The Windies target was reduced to 136 from 33 overs after a two-hour rain delay, but they reached that mark with more than eight overs to spare and with nine wickets in hand.
Dwayne Smith top-scored with 65 not out as he and Gayle put on 130no for the second wicket.
New Zealand will practise today and, when tweaking their plan, Gayle will be high on their to-do list. "There's not a lot of seam or swing as such so we need to find ways of restricting and building some pressure and taking some wickets at the top," Watling said.
But the main problem was lack of runs. Yes, the bowlers needed to do more, but the batsmen needed to give them something to bowl at, Watling said.
The top order were all guilty of playing needless out shots, but Watling said execution rather than technique was at fault.
"We do need to execute a lot better with the bat and the ball. We have to get a lot better, we can't just keep making the same mistakes."
West Indian quick Andre Russell took 4-45 on his home pitch, but again wily Trinidadian Sunil Narine was the hardest to face.

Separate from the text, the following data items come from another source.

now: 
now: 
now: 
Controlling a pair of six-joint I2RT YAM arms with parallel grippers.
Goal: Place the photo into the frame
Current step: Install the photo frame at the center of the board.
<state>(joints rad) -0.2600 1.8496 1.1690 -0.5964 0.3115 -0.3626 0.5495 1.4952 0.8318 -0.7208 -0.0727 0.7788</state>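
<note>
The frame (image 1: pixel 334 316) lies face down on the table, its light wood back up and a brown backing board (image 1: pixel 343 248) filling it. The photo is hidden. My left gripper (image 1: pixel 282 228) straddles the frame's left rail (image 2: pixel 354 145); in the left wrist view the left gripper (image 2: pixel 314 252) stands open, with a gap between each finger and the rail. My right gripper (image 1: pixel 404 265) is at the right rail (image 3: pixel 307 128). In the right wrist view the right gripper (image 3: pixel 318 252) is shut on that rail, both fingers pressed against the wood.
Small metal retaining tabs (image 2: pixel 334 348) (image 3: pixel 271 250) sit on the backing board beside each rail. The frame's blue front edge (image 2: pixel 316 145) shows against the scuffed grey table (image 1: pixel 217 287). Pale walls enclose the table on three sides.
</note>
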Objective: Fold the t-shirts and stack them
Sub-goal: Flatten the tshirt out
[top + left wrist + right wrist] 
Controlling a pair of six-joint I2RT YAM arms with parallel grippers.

His first five-over spell cost just four runs and yielded the wicket of Dean Brownlie. A Jacob Oram (32) free-hit six didn't stop the mohawked spinner finishing with excellent figures of 2-26. No New Zealand batsman looks comfortable facing Narine, but Watling, who did it best, said limiting his damage might be all they can hope for.

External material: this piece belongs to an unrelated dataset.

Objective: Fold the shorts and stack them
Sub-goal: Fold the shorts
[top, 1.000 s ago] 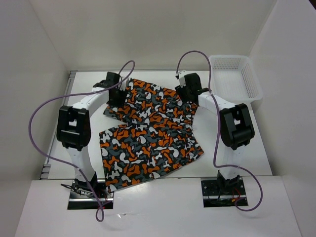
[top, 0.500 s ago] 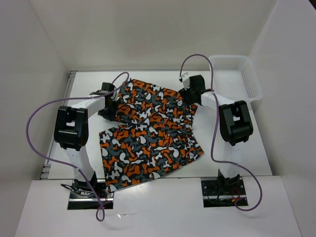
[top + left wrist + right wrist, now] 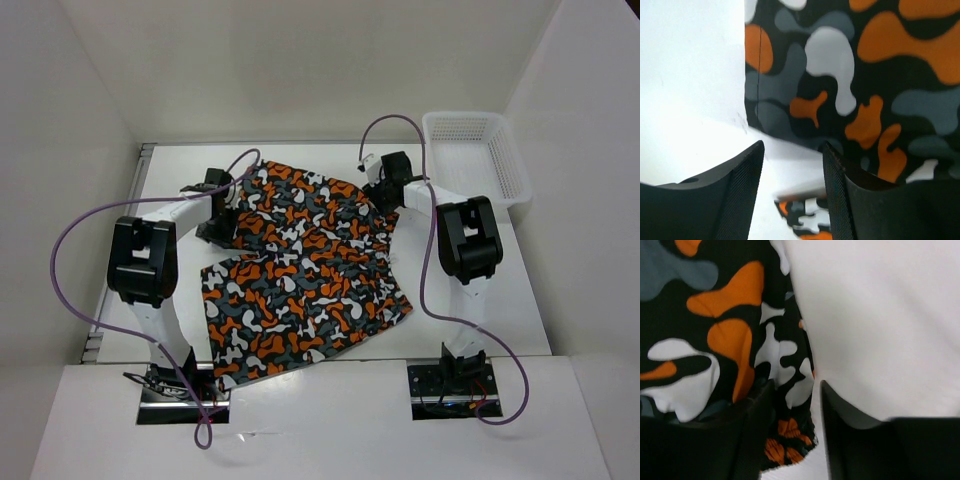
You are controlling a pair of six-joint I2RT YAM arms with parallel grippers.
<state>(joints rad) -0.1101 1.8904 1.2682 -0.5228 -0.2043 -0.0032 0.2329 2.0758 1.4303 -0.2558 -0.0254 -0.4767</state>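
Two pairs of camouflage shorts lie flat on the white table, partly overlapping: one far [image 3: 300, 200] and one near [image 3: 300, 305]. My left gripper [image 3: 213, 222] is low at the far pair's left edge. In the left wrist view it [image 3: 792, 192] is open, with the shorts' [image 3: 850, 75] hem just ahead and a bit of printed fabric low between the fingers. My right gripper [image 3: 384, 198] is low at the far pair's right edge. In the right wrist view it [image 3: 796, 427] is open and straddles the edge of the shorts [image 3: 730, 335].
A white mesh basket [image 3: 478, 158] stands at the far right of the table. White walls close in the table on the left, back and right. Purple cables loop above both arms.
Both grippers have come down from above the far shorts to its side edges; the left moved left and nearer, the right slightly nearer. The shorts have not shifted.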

"We need to learn very quickly how to attack him and take 40 off his 10 without giving away too many wickets. Then go and attack the other bowlers more."
The Black Caps are obviously underdogs for tomorrow's match but stand-in skipper Kane Williamson said that could play into their favour. After becoming New Zealand's youngest ODI captain, Williamson asked his side to embrace the tag and play with the freedom that should bring.
"[Yesterday's loss] is a setback and it's disappointing, but we know we are underdogs and hopefully that sort of breeds a fearless attitude in our camp."
It remains unclear whether or not Canterbury all-rounder Andrew Ellis is available for the tomorrow's match, or the rest of the series. He will be checked again today by medical staff and a decision made on his availability.